For rehabilitation, this was a deeply unsettling idea. If movement is self-organized, then the therapist's role is not to teach a correct pattern or even to train a cognitive schema, but to manipulate the constraints that shape emergence: change the surface, adjust the load, alter the visual feedback, and let the learner's system find its own solution. Dynamical Systems Theory challenged the very necessity of cognitive schemas, arguing that what looks like a stored plan is actually a stable attractor state in a dynamical system. The unit of analysis shifted to the whole person-environment system, and evidence came from kinematic analyses of movement variability and stability over time.
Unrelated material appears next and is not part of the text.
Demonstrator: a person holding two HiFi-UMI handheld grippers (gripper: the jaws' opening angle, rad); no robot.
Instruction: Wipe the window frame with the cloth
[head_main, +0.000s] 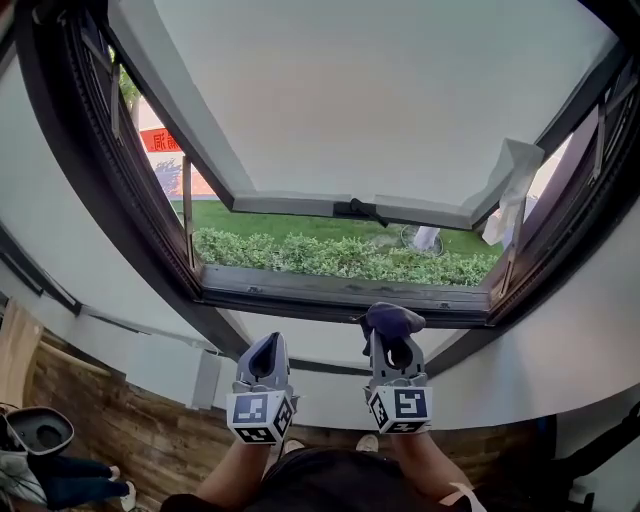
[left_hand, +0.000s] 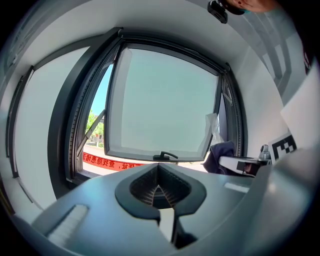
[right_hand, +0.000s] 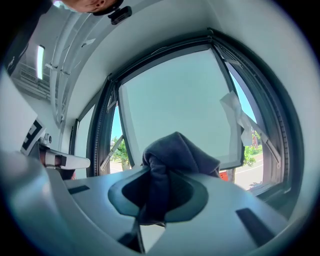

Task-Oriented Motor Learning and Dynamical Systems Theory both remain active and influential in rehabilitation research and practice today. They agree on several key points that distinguish them from the older Neurofacilitation Approaches: practice must be active, task-specific, and varied; the learner's environment matters; and the therapist should facilitate rather than control. Both frameworks have contributed to the rise of intensive, task-based interventions such as constraint-induced movement therapy and locomotor training.
Where they disagree is more fundamental. Task-Oriented Motor Learning retains a cognitive architecture: it assumes that the learner forms, stores, and retrieves internal representations of movement. This makes it compatible with explicit instruction—telling a patient "reach farther" or "twist your wrist"—and with structured feedback schedules. Dynamical Systems Theory, by contrast, treats explicit instruction as just another constraint on the system, not a privileged source of learning. It predicts that implicit learning, in which the learner discovers a movement solution without being told the rule, is often more robust and transferable. The two frameworks also differ on the role of variability: Task-Oriented Motor Learning sees variability as noise to be reduced through practice, while Dynamical Systems Theory sees it as the raw material from which new, adaptive patterns emerge.
No single framework has won the argument. In contemporary rehabilitation science, researchers and clinicians often draw on both perspectives, depending on the population and the goal. For a patient with a recent stroke who needs to regain basic reaching, a task-oriented approach with explicit goals and feedback may be most efficient. For a child with developmental coordination disorder who struggles to adapt to changing playground equipment, a dynamical systems approach that varies constraints and lets the child explore may be more effective. Some research groups are actively working on integrated models that treat cognitive representations as emergent properties of dynamical systems, though this synthesis remains controversial.
The history of motor learning in rehabilitation is not a story of one framework replacing another. It is a story of an evolving argument about what movement is and how it changes. Neurofacilitation Approaches gave the field its first systematic methods and a focus on the nervous system. Task-Oriented Motor Learning gave it a cognitive, learner-centered model and a rigorous experimental evidence base. Dynamical Systems Theory gave it a radical alternative that questions whether the brain stores movement at all. Together, they define the questions that drive the field today: How much of motor learning is inside the head, and how much is in the world? And what does a therapist actually do when the system learns itself?